My simplistic, cause-and-effect understanding of Christianity has been shattered. My happy-go-lucky faith in a god who "works all things together for good for those who love him" has been called into question. I used to think that any reference to spirituality was an hommage to The Holy Spirit, whether theologically correct or incorrect. To say "I'm not a religious person, but I am very spiritual" was just a cop-out for those unwilling to claim a specific dogma.

But now, I believe Spirituality refers to something much, much bigger. It is somehow contained in those indescribable interruptions of love and light, the sunbeams and stillness during the storm.

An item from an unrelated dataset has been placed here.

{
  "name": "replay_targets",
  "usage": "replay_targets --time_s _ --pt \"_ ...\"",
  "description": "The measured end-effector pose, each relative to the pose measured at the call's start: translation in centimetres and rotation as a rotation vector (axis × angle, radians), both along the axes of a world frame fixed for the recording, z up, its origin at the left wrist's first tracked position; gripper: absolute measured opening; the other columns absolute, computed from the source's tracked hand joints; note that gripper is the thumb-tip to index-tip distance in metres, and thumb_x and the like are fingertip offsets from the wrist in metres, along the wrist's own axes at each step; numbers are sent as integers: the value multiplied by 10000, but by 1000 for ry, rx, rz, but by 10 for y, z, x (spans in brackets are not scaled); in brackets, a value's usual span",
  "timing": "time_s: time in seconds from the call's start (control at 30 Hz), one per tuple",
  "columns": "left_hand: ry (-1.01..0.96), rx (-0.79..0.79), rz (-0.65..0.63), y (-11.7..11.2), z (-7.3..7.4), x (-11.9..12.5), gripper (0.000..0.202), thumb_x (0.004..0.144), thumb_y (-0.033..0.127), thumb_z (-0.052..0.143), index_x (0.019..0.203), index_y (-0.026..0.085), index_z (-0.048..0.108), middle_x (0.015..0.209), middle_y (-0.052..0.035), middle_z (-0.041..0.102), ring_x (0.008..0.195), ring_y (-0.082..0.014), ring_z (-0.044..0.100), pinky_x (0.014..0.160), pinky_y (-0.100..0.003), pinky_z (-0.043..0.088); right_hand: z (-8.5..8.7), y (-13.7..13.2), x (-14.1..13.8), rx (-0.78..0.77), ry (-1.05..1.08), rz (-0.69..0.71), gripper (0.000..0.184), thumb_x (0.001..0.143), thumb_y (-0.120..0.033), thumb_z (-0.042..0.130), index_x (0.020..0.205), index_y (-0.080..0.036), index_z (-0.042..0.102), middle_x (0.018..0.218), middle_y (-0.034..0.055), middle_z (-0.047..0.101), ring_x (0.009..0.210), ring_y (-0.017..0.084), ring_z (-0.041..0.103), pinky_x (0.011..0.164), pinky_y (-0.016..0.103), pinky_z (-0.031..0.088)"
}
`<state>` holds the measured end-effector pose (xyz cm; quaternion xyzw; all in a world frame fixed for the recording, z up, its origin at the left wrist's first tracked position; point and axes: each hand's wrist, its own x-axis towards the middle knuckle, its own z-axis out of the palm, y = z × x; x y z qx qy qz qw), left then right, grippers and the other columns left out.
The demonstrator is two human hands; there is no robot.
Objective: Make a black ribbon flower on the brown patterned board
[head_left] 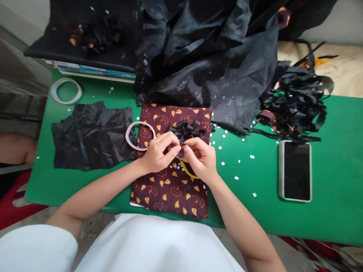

Maybe it comes from heaven, or eternity, or God, or the universe. Maybe it's generated between people whose love for one another transcends words of explanation. Maybe it simply resides in human souls. I don't know. My 16 year-old Christian self is screaming "heretic! Stop with the New Age mumbo jumbo!" but her pat answers don't satisfy me anymore. I'm no longer threatened by uncertainty. In fact, I'm allured by mystery; by the paradox of loss and love and how fully I experienced both simultaneously.

I'm going to keep an open mind. However I end up defining it in this stage of my life, spiritual practice will be the place where I explore these mysteries. Maybe meditation will become my metaphorical surfboard on life's tidal waves, or mindfulness a hot air balloon ride during a lightening storm. Maybe it will all come back to fasting and kneeling in prayer. I'm going to allow myself some time to ponder.

And I'm pretty sure Mom and the trinity are OK with that.